I concur wholeheartedly in my Brother STEWART's opinion for the Court, but add these words in light of the dissenting [p407] opinions filed today. The dissenters have, I believe, lost sight of the fundamental constitutional backbone of our criminal law. They seem to think that Detective Leaming's actions were perfectly proper, indeed laudable, examples of "good police work." In my view, good police work is something far different from catching the criminal at any price. It is equally important that the police, as guardians of the law, fulfill their responsibility to obey its commands scrupulously. For, "in the end, life and liberty can be as much endangered from illegal methods used to convict those thought to be criminals as from the actual criminals themselves." Spano v. New York, 360 U.S. 315, 320-321 (1959).
In this case, there can be no doubt that Detective Leaming consciously and knowingly set out to violate Williams' Sixth Amendment right to counsel and his Fifth Amendment privilege against self-incrimination, as Leaming himself understood those rights. Leaming knew that Williams had been advised [p408] by two lawyers not to make any statements to police until he conferred in Des Moines with his attorney there, Mr. McKnight. Leaming surely understood, because he had overheard McKnight tell Williams as much, that the location of the body would be revealed to police. Undoubtedly Leaming realized the way in which that information would be conveyed to the police: McKnight would learn it from his client, and then he would lead police to the body. Williams would thereby be protected by the attorney-client privilege from incriminating himself by directly demonstrating his knowledge of the body's location, and the unfortunate Powers child could be given a "Christian burial."
Of course, this scenario would accomplish all that Leaming sought from his investigation except that it would not produce incriminating statements or actions from Williams. Accordingly, Leaming undertook his charade to pry such evidence from Williams. After invoking the no-passengers rule to prevent attorney Kelly from accompanying the prisoner, Leaming had Williams at his mercy: during the three- or four-hour trip, he could do anything he wished to elicit a confession. The detective demonstrated once again "that the efficiency of the rack and the thumbscrew can be matched, given the proper subject, by more sophisticated modes of ‘persuasion.'" Blackburn v. Alabama, 361 U.S. 199, 206 (1960).

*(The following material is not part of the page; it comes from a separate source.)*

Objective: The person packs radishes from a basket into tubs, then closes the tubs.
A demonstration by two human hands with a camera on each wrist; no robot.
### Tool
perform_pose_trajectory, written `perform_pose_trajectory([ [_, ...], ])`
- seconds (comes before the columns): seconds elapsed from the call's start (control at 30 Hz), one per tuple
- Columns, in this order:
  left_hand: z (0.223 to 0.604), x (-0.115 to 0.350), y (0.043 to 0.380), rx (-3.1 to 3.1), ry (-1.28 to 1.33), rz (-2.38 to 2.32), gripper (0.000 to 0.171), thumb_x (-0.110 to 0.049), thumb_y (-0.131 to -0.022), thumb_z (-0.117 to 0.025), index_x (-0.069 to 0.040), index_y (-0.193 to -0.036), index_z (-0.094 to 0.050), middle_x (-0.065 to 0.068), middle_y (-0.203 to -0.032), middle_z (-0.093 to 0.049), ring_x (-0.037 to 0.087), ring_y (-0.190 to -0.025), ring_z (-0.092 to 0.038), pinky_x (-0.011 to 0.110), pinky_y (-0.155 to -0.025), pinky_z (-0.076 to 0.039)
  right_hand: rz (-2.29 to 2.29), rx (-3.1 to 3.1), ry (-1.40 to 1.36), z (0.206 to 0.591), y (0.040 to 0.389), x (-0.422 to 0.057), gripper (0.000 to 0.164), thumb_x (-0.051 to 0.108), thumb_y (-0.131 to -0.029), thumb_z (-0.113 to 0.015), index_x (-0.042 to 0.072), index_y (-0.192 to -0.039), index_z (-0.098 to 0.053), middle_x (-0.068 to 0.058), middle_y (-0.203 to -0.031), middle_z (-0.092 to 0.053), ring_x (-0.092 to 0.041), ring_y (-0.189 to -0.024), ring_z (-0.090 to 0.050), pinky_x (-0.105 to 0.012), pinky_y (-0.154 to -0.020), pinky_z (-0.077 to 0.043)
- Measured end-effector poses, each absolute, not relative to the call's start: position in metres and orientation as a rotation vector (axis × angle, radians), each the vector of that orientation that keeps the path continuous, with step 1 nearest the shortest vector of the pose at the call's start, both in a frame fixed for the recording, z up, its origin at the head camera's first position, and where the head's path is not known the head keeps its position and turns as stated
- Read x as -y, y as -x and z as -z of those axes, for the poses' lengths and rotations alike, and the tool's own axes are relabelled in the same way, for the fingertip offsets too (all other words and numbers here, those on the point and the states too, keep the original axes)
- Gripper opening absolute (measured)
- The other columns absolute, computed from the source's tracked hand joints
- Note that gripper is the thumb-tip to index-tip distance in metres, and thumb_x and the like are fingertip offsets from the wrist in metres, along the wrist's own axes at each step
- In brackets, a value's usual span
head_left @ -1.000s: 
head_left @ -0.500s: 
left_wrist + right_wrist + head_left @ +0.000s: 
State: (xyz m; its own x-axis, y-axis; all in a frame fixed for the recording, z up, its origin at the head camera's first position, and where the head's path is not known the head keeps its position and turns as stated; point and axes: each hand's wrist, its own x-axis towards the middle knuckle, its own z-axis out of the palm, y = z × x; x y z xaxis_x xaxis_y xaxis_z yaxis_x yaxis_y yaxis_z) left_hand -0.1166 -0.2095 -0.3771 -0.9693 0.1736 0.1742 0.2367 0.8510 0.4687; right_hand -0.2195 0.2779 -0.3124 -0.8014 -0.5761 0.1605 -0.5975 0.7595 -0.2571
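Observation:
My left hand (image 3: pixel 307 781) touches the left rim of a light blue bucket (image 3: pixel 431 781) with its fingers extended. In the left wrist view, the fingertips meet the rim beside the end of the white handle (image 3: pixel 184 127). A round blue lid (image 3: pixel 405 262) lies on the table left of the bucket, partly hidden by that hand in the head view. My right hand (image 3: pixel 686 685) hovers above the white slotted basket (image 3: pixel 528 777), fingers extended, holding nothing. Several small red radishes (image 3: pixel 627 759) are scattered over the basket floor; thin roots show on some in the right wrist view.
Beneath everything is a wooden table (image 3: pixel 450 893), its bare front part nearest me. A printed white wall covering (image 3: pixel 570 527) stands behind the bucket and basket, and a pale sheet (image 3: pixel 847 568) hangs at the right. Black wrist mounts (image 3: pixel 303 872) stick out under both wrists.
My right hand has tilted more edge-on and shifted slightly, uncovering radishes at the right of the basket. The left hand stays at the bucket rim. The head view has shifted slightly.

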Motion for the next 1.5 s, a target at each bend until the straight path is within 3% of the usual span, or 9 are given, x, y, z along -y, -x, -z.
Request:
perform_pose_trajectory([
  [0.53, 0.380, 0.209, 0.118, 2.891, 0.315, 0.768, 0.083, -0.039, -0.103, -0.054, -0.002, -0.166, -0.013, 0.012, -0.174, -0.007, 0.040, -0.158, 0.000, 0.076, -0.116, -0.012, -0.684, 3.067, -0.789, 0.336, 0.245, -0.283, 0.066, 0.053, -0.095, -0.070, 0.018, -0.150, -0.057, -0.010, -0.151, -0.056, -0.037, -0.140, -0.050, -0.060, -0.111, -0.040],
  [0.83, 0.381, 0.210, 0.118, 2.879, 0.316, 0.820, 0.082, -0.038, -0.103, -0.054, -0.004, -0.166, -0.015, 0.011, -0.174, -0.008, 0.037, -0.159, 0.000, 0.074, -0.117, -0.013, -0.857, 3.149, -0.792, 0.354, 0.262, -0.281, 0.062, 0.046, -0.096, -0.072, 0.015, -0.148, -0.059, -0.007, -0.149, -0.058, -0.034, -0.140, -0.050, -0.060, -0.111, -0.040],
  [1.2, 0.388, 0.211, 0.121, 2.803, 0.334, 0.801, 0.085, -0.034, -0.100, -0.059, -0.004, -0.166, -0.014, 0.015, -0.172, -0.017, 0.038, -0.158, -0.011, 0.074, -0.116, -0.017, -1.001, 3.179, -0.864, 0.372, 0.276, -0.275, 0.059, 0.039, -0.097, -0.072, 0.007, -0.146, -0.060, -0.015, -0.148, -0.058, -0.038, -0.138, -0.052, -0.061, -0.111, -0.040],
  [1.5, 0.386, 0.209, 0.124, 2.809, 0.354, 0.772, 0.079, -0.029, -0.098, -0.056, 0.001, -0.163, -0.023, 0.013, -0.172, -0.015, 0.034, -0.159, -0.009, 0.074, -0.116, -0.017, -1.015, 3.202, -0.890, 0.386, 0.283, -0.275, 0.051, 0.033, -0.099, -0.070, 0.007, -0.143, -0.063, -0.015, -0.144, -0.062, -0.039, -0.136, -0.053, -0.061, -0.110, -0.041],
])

Leaming knowingly isolated Williams from the protection of his lawyers, and, during that period, he intentionally "persuaded" him to give incriminating evidence. It is this intentional police misconduct -- not good police practice -- that the Court rightly condemns. The heinous nature of the crime is no excuse, as the dissenters would have it, for condoning knowing and intentional police transgression of the constitutional rights of a defendant. If Williams is to go free -- and, given the ingenuity of Iowa prosecutors on retrial or in a civil commitment proceeding, I doubt very much that there is any chance a dangerous criminal will be loosed on the streets, the [p409] bloodcurdling cries of the dissents notwithstanding -- it will hardly be because he deserves it. It will be because Detective Leaming, knowing full well that he risked reversal of Williams' conviction, intentionally denied Williams the right of every American under the Sixth Amendment to have the protective shield of a lawyer between himself and the awesome power of the State.
I think it appropriate here to recall not Mr. Justice Cardozo's opinion in People v. Defore, 242 N.Y. 13, 150 N.E. 585 (126), see opinion of THE CHIEF JUSTICE, post at 416, and n. 1, but rather the closing words of Mr. Justice Brandeis' great dissent in Olmstead v. United States, 277 U.S. 438, 471, 485 (1928):
In a government of laws, existence of the government will be imperiled if it fails to observe the law scrupulously. Our Government is the potent, the omnipresent teacher. For good or for ill, it teaches the whole people by its example. Crime is contagious. If the Government becomes a lawbreaker, it breeds contempt for law; it invites every man to become a law unto himself; it invites anarchy. To declare that, in the administration of the criminal law, the end justifies the means -- to declare that the Government may commit crimes in order to secure the conviction of a private criminal -- would bring terrible retribution. Against that pernicious doctrine this Court should resolutely set its face.